Posteriormente, durante a coletiva, ao responder à primeira pergunta dos jornalistas, Biden chamou Donald Trump de seu vice-presidente, confundindo-o com Kamala Harris. “Eu não teria escolhido a vice-presidente Trump para ser vice-presidente se ela não fosse qualificada para ser presidente”, disse.

Scholz e Macron defendem Biden após gafe

O chanceler federal da Alemanha, Olaf Scholz, e o presidente da França, Emmanuel Macron, defenderam Biden após o deslize com Zelenski.
“Deslizes de linguagem acontecem e, se você sempre monitorar todo mundo, encontrará muitos deles”, disse Scholz quando perguntado sobre a confusão entre Putin e Zelenski. “Mas isso não muda nada do que o presidente dos EUA declarou claramente em seu discurso”, acrescentou.
“Todos nós cometemos erros às vezes”, disse Macron, quando lhe perguntaram sobre a gafe. “Isso já aconteceu comigo e pode acontecer novamente amanhã”, disse.
Macron afirmou ainda que o presidente dos EUA está “no comando” e bem atualizado com todas as questões quando lhe perguntaram sobre sua reunião com Biden na noite anterior. “Pude conversar longamente com o Biden ontem durante o jantar”, disse. “Vi, como sempre, um presidente que está no comando, claro sobre as questões que ele conhece bem.”



“Kremlin mente como o diabo”

O presidente americano também foi questionado sobre o lapso que cometeu mais cedo, quando se referiu a Zelenski, como “Putin”. Visivelmente irritado, Biden minimizou a situação. “Você já viu uma cúpula mais bem-sucedida? Eu estava falando sobre Putin e disse ‘Putin’, não, desculpe, Zelenski”, afirmou, lembrando a primeira gafe.
“Sei que parece muito egoísta, mas outros líderes, chefes de Estado, ao me agradecerem, dizem: a razão de estarmos juntos é por Biden. Acho que foi a cúpula mais bem-sucedida da qual participei em muito tempo”, acrescentou.

“Não tenho nenhum bom motivo para falar com Putin neste momento”, disse, observando que isso se deve ao fato de o presidente russo não ter demonstrado disposição para “mudar seu comportamento”.
Biden continuou dizendo que o Kremlin “mente como o diabo” sobre a guerra na Ucrânia e já perdeu 350 mil soldados em combate.
“Estou pronto para conversar com qualquer líder que queira conversar, inclusive Putin”, acrescentou.

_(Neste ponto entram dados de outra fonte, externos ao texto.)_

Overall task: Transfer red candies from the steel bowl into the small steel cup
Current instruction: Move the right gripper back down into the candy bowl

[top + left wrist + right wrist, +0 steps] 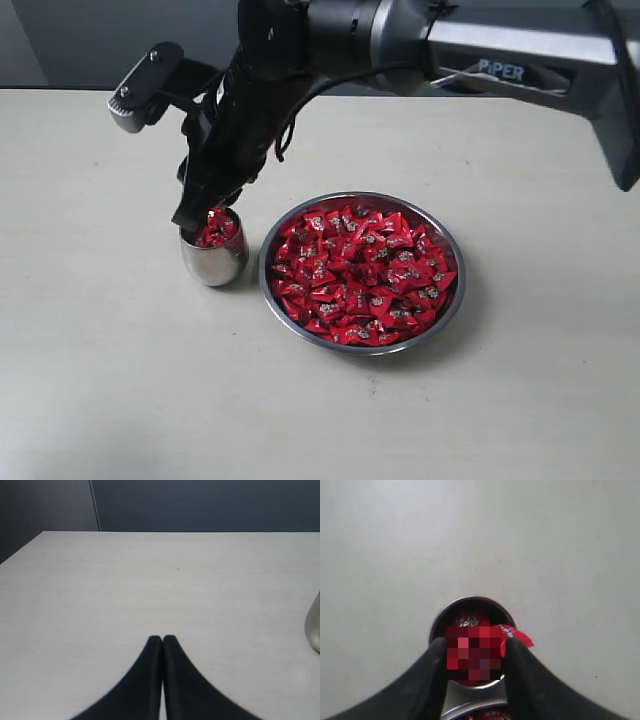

“Guerra em Gaza deve acabar”

Biden disse ainda que seu governo está progredindo em direção a um cessar-fogo em Gaza, nove meses após o início do conflito, que começou na sequência do ataque terrorista do Hamas a Israel.
“Essas são questões difíceis e complexas. Ainda há lacunas a serem preenchidas. Estamos progredindo. A tendência é positiva, e estou determinado a fechar esse acordo e pôr fim a essa guerra, que deve acabar agora”, disse Biden aos repórteres.
Biden é o presidente mais velho da história dos EUA e o primeiro octogenário. Se ele vencer Trump na eleição de 5 de novembro e cumprir um mandato de quatro anos, deixará o cargo aos 86 anos.